[GIVEN RECORDS — start]
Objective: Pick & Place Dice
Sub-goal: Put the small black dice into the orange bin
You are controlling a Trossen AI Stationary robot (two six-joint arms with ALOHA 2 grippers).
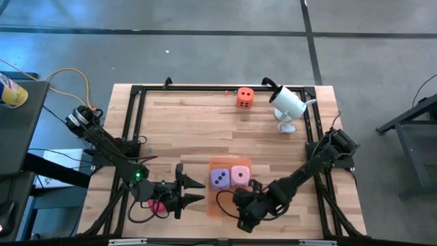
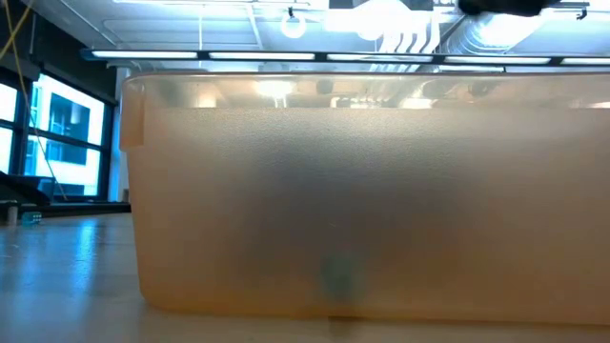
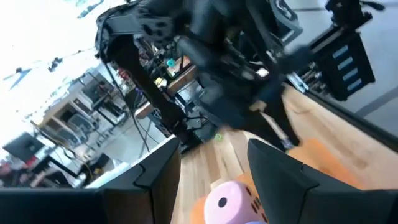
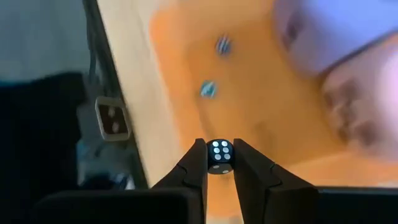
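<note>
A small black die [image 4: 219, 155] with white pips is pinched by the right gripper [image 4: 219, 163] over the orange mat [image 1: 220, 205], where the purple die [image 1: 219, 179] and pink die [image 1: 240, 175] are set. The orange die [image 1: 245, 97] is placed far along the counter [image 1: 198, 126]. The left gripper [image 1: 193, 190] is held part-open beside the mat.

I worked in a lab-like workshop: my wooden bench [image 1: 205, 130] stood on grey concrete floor [image 1: 205, 41], under strip lights and exposed ducts [image 2: 419, 33], with cluttered equipment racks [image 3: 81, 118] behind.
</note>
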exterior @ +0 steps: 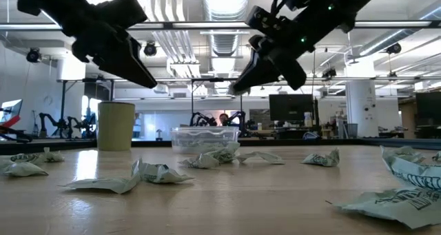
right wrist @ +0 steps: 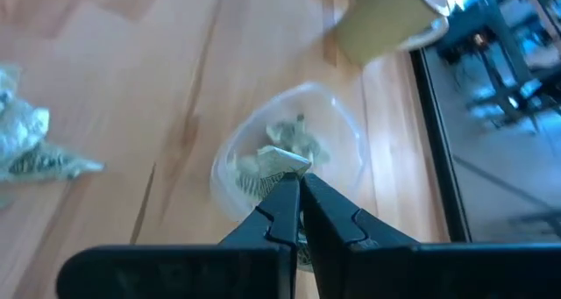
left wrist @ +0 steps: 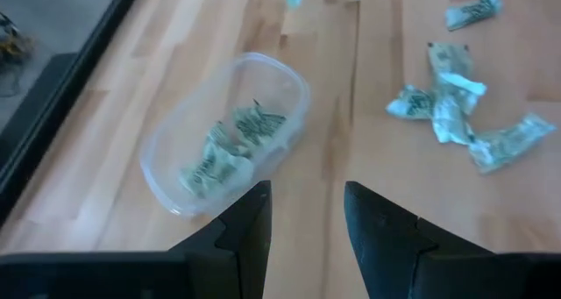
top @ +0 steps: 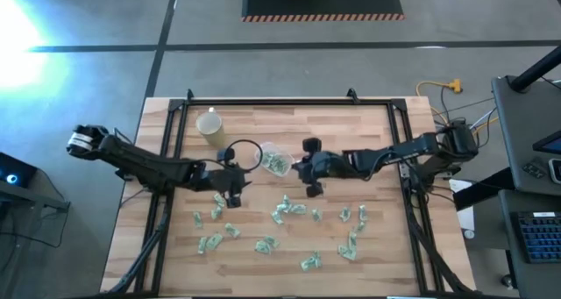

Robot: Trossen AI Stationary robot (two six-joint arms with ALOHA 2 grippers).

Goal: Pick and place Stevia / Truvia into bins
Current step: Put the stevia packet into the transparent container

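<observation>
The clear tub (top: 276, 162) stands mid-table with a few green-and-white sachets (left wrist: 230, 145) inside; it also shows in the low view (exterior: 204, 135). Several more sachets (top: 289, 210) lie scattered on the wood toward the near edge. My right gripper (right wrist: 294, 187) is just right of the tub and above it (top: 303, 171), shut on one sachet (right wrist: 282, 159). My left gripper (left wrist: 302, 202) is open and empty, raised left of the tub (top: 235, 183). My right gripper pinches a sachet by its edge (right wrist: 285, 166) between its two fingertips (right wrist: 279, 198). The fingers slant down from the table's right side. The sachet is lifted clear, over the tub's rim (right wrist: 346, 124).
A pale yellow cup (top: 210, 124) stands at the far left of the tub, and shows in the low view (exterior: 116, 126). A black frame (top: 289, 103) runs around the table's edges. Bare wood lies between the tub and the scattered sachets.
</observation>
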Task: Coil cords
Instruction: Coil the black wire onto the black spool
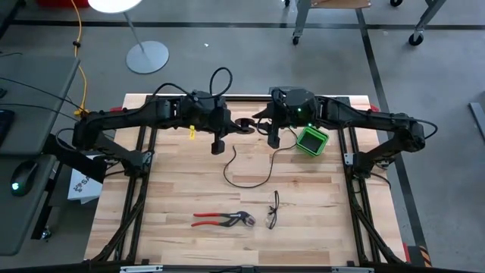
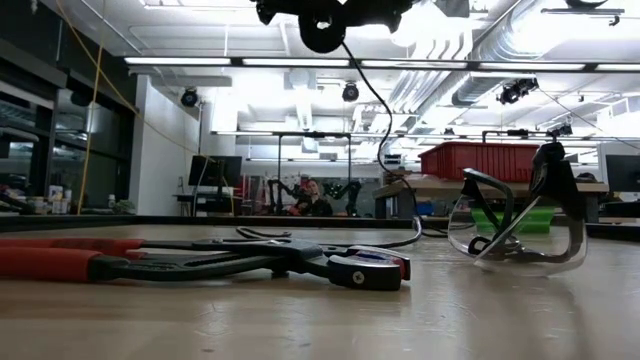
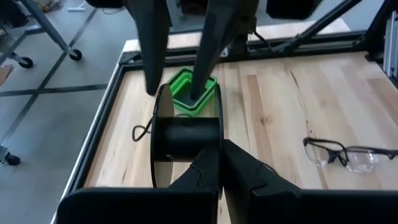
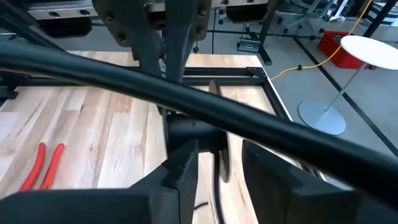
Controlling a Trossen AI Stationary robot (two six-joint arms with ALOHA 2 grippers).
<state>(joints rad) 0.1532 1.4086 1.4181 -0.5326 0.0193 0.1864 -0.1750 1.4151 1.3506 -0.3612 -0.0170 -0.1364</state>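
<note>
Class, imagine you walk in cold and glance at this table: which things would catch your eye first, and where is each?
First, the two dark arms meeting above the table's far middle, the left gripper shut on a black reel held in the air, the right gripper close beside it. A thin black cord trails from there onto the wood. Next come the bright green box at the right and the red-handled pliers beside clear safety glasses near the front.
</note>
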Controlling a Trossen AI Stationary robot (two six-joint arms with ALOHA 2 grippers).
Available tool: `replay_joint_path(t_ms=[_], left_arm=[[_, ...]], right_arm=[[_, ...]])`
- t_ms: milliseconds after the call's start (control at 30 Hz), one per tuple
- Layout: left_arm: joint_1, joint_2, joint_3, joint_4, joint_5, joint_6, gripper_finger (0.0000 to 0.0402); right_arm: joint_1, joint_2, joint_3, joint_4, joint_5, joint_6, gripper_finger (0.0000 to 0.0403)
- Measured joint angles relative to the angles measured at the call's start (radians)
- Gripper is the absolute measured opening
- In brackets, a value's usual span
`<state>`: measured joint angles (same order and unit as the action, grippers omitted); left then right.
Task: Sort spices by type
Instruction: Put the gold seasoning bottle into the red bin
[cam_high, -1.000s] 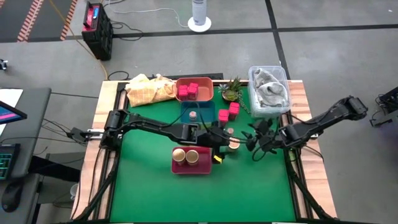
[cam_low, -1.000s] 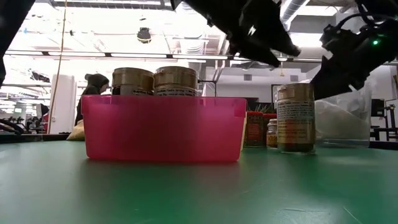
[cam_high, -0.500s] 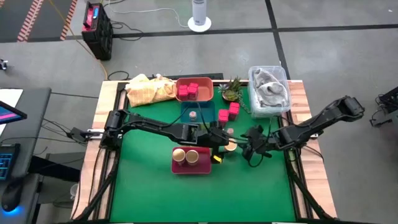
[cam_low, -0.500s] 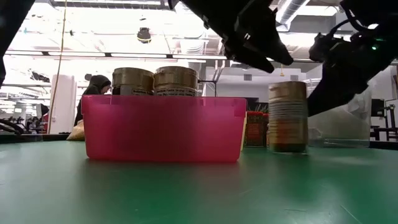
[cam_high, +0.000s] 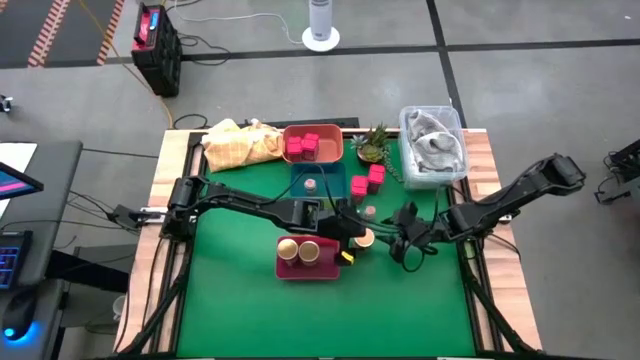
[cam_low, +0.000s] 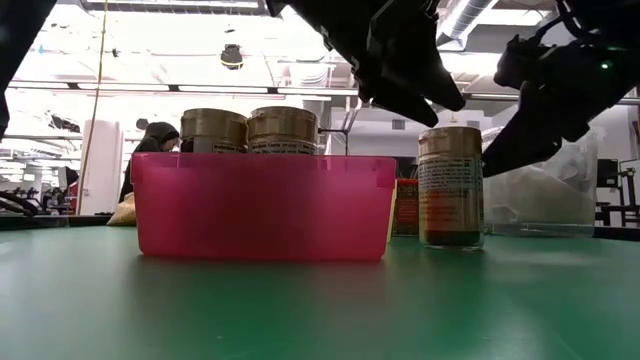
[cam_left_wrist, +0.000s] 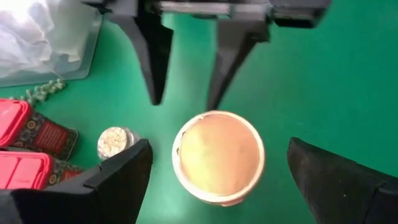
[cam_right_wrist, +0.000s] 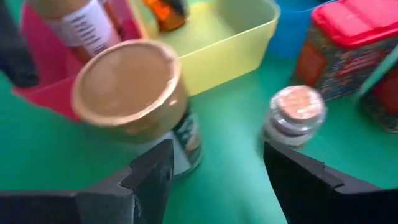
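- I see a tan-lidded jar (cam_high: 365, 238) standing upright on the green table (cam_high: 240, 300), just right of the magenta tray (cam_high: 308, 272), and no finger touches it.
- My left gripper (cam_high: 352, 229) hangs above that jar; in the left wrist view its two dark fingers (cam_left_wrist: 118, 183) sit wide apart on either side of the lid (cam_left_wrist: 218, 156), released.
- My right gripper (cam_high: 392, 238) reaches in from the right, close beside the jar; its own wrist view shows the fingers (cam_right_wrist: 152, 177) spread, with the jar (cam_right_wrist: 140, 102) ahead of them and nothing gripped.
- From table height, the jar (cam_low: 450, 186) stands clear of the tray (cam_low: 262, 206), with dark arm parts above and to its right.
- Two more tan-lidded jars (cam_high: 299, 251) already stand side by side in the magenta tray.
- A small grey-topped shaker (cam_high: 369, 212) stands on the table near the loose jar, beside magenta packs (cam_high: 368, 178) that are also on the mat.
- More magenta packs (cam_high: 303, 146) fill a red tray (cam_high: 312, 130) at the back; a blue tray (cam_high: 330, 184) in front of it holds one small shaker (cam_high: 311, 184).
- A yellow tray (cam_right_wrist: 214, 46) beside the magenta one holds an orange-brown piece (cam_right_wrist: 165, 12).
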<state>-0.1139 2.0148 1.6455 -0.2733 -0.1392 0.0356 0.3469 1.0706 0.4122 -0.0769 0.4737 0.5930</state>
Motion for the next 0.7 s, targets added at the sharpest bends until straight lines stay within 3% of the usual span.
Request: replay_joint_path(t_ms=[367,700], left_arm=[[-0.009,0.0,0.0,-0.008,0.03,0.052,0.0354],[-0.005,0.0,0.0,-0.027,0.029,0.049,0.0354]], right_arm=[[-0.012,0.112,0.0,0.22,-0.047,-0.133,0.0276],[-0.016,-0.01,0.0,0.081,-0.023,-0.136,0.0276]])
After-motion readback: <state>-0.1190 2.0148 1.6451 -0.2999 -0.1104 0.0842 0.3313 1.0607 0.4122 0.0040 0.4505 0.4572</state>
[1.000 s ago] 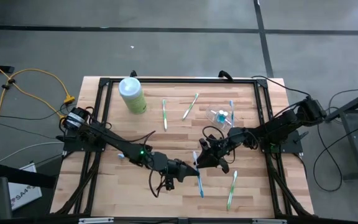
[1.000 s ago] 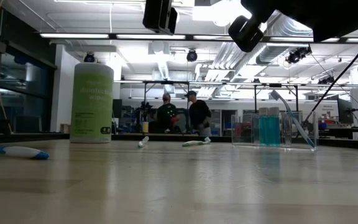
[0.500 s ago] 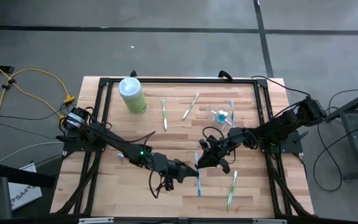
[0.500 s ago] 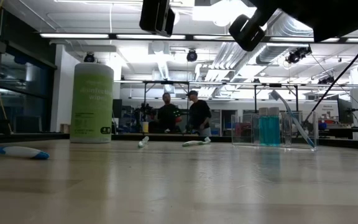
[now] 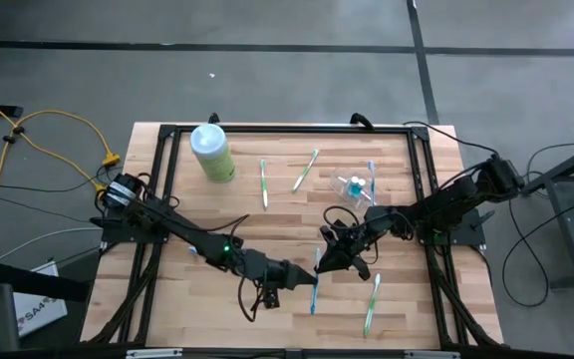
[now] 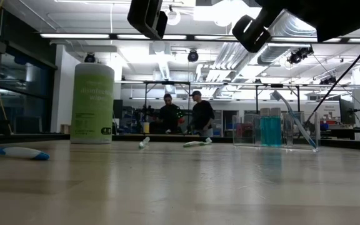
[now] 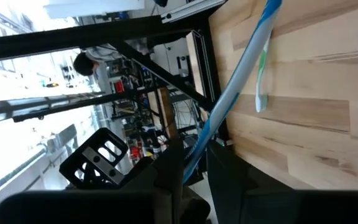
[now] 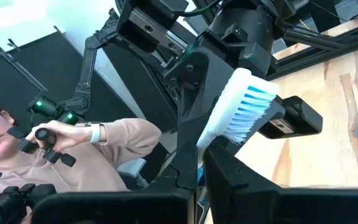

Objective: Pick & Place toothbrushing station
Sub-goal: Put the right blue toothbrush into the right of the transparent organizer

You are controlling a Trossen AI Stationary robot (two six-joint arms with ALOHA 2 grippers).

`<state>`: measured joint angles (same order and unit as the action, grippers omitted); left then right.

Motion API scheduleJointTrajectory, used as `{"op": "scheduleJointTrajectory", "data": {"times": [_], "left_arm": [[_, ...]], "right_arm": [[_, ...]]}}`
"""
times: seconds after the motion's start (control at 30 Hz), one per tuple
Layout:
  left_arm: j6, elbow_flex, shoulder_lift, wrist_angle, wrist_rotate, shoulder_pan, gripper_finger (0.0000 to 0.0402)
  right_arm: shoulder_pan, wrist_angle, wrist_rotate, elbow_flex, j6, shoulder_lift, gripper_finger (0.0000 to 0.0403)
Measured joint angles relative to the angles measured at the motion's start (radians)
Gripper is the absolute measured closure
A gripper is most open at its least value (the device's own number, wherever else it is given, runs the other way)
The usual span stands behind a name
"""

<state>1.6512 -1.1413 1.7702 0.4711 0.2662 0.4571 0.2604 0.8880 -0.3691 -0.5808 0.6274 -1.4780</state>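
The see-through holder [image 5: 353,185] stands at the table's far right with a blue toothbrush [image 5: 372,176] leaning in it; it also shows in the low view [image 6: 274,129]. My left gripper [image 5: 302,276] and my right gripper [image 5: 327,257] meet above the table's middle. Both are shut on one blue-and-white toothbrush [image 5: 314,287]. In the left wrist view its long handle [image 7: 241,68] runs away from my fingers. In the right wrist view its bristled head [image 8: 241,109] stands past my fingers, with the left gripper behind it. My left gripper pinches the blue toothbrush's handle [image 7: 194,155] between its two fingers, coming level from the table's left, across the brush. The long part of the handle sticks out toward the near edge, clear of the table. My right gripper pinches the same toothbrush just below its head [image 8: 202,149] between its two fingers, coming from the table's right. The bristles stick out beyond the fingertips. The brush is lifted clear of the table.
A pale-green bottle [image 5: 211,152] stands far left. Two green toothbrushes [image 5: 264,182] [image 5: 305,170] lie near the far edge, another [image 5: 372,302] near right, a blue-and-white one [image 6: 14,152] under the left arm. A black frame [image 5: 287,128] rims the table. People show beyond the table [image 6: 183,115] [image 8: 48,143].
The held toothbrush's near end has swung a little toward the table's left, while its head end stays at my right gripper. My left gripper has shifted slightly toward the near edge.
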Motion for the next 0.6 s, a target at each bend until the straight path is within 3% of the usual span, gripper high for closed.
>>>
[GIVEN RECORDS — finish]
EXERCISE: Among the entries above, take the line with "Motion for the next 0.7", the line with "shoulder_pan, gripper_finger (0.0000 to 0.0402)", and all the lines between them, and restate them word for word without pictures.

TASK ANSWER:
Motion for the next 0.7 s, targets added at the sharpest bends until straight lines stay within 3% of the usual span.
Request: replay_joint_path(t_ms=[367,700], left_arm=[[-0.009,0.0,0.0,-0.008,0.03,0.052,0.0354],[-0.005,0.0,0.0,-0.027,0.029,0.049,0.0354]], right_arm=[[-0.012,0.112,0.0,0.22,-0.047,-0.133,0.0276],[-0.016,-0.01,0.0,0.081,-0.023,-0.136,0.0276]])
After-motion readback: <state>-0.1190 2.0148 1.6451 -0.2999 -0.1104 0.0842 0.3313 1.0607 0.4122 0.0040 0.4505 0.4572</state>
[1.000 s ago] 
[1.000 s ago] 
[0.500 s ago] 
[0.500 s ago] 
[now] 
[now] 
[now] 
[now] 

Objective: Pick & Place toothbrushing station
Sub-goal: Put the right blue toothbrush into the right of the transparent organizer

You are controlling a Trossen AI Stationary robot (two six-joint arms with ALOHA 2 grippers).

`<state>`: measured joint angles (same order and unit as the action, grippers omitted); left then right.

Motion API scheduleJointTrajectory, used as `{"op": "scheduleJointTrajectory", "data": {"times": [_], "left_arm": [[_, ...]], "right_arm": [[_, ...]]}}`
"""
times: seconds after the motion's start (control at 30 Hz), one per tuple
Layout:
  left_arm: j6, elbow_flex, shoulder_lift, wrist_angle, wrist_rotate, shoulder_pan, gripper_finger (0.0000 to 0.0402)

What this exercise asked for has been supplied.